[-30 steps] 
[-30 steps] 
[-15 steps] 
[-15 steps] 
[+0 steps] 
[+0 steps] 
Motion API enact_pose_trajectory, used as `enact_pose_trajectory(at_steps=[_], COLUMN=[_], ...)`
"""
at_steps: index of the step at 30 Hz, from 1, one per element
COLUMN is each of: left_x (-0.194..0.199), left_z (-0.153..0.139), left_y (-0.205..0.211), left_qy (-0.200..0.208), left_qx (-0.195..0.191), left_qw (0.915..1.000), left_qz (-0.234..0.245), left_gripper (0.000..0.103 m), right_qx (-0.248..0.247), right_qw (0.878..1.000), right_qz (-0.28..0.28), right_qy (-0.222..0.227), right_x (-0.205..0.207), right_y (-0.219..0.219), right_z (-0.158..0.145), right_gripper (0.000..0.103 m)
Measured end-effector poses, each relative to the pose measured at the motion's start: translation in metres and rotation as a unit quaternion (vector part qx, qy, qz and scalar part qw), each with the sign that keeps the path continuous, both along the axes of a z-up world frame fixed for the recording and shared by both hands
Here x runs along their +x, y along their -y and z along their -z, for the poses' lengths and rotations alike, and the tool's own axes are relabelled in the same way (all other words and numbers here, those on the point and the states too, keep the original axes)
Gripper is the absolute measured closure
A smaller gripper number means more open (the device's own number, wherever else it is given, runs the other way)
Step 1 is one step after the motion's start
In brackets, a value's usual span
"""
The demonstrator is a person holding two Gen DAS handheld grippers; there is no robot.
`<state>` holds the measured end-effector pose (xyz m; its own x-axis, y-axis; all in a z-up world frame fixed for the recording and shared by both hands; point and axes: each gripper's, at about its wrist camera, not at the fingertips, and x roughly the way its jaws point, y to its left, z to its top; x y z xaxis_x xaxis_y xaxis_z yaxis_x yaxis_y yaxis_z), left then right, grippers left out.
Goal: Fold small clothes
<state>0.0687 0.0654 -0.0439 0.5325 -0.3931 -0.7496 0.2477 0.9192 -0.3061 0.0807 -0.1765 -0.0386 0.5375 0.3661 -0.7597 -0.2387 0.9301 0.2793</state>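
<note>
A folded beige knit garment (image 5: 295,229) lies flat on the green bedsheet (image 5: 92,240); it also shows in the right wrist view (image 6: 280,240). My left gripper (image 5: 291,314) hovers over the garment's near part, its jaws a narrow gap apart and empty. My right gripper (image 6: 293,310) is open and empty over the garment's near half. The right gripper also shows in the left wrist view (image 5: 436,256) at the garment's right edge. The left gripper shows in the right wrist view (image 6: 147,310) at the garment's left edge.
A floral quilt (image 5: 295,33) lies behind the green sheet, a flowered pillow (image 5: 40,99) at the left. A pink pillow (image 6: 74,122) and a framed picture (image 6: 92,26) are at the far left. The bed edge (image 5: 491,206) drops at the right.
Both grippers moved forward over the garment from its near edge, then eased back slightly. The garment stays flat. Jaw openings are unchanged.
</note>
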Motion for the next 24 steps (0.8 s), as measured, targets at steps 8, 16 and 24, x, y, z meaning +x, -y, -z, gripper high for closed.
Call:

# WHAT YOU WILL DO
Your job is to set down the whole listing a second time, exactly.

# TASK SOLUTION
[-30 steps] 
[-30 steps] 
[-15 steps] 
[-15 steps] 
[+0 steps] 
[+0 steps] 
Motion API enact_pose_trajectory, used as `enact_pose_trajectory(at_steps=[_], COLUMN=[_], ...)`
"""
at_steps: index of the step at 30 Hz, from 1, one per element
COLUMN is each of: left_x (-0.194..0.199), left_z (-0.153..0.139), left_y (-0.205..0.211), left_qy (-0.200..0.208), left_qx (-0.195..0.191), left_qw (0.915..1.000), left_qz (-0.234..0.245), left_gripper (0.000..0.103 m), right_qx (-0.248..0.247), right_qw (0.878..1.000), right_qz (-0.28..0.28), right_qy (-0.222..0.227), right_x (-0.205..0.207), right_y (-0.219..0.219), right_z (-0.158..0.145), right_gripper (0.000..0.103 m)
Measured end-effector poses, each relative to the pose measured at the motion's start: translation in metres and rotation as a unit quaternion (vector part qx, qy, qz and scalar part qw), each with the sign that keeps the path continuous, both along the axes of a z-up world frame fixed for the recording and shared by both hands
Here x runs along their +x, y along their -y and z along their -z, for the poses' lengths and rotations alike, and the tool's own axes are relabelled in the same way (all other words and numbers here, those on the point and the states too, keep the original axes)
Gripper is the absolute measured closure
A smaller gripper number means more open (the device's own number, wherever else it is given, runs the other way)
Step 1 is one step after the motion's start
In brackets, a value's usual span
"""
The demonstrator is a person holding two Gen DAS handheld grippers; there is no robot.
`<state>` holds the measured end-effector pose (xyz m; its own x-axis, y-axis; all in a z-up world frame fixed for the recording and shared by both hands; point and axes: each gripper's, at about its wrist camera, not at the fingertips, and x roughly the way its jaws point, y to its left, z to its top; x y z xaxis_x xaxis_y xaxis_z yaxis_x yaxis_y yaxis_z), left then right, grippers left out.
Goal: Fold small clothes
<state>0.0687 0.0654 -0.0439 0.5325 -0.3931 -0.7496 0.2477 0.9192 -0.3061 0.0807 -0.1765 -0.0386 0.5375 0.3661 -0.7597 -0.2387 0.9301 0.2793</state>
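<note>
A folded beige knit garment (image 5: 295,229) lies flat on the green bedsheet (image 5: 92,240); it also shows in the right wrist view (image 6: 280,240). My left gripper (image 5: 291,314) hovers over the garment's near part, its jaws a narrow gap apart and empty. My right gripper (image 6: 293,310) is open and empty over the garment's near half. The right gripper also shows in the left wrist view (image 5: 436,256) at the garment's right edge. The left gripper shows in the right wrist view (image 6: 147,310) at the garment's left edge.
A floral quilt (image 5: 295,33) lies behind the green sheet, a flowered pillow (image 5: 40,99) at the left. A pink pillow (image 6: 74,122) and a framed picture (image 6: 92,26) are at the far left. The bed edge (image 5: 491,206) drops at the right.
Both grippers moved forward over the garment from its near edge, then eased back slightly. The garment stays flat. Jaw openings are unchanged.
</note>
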Motion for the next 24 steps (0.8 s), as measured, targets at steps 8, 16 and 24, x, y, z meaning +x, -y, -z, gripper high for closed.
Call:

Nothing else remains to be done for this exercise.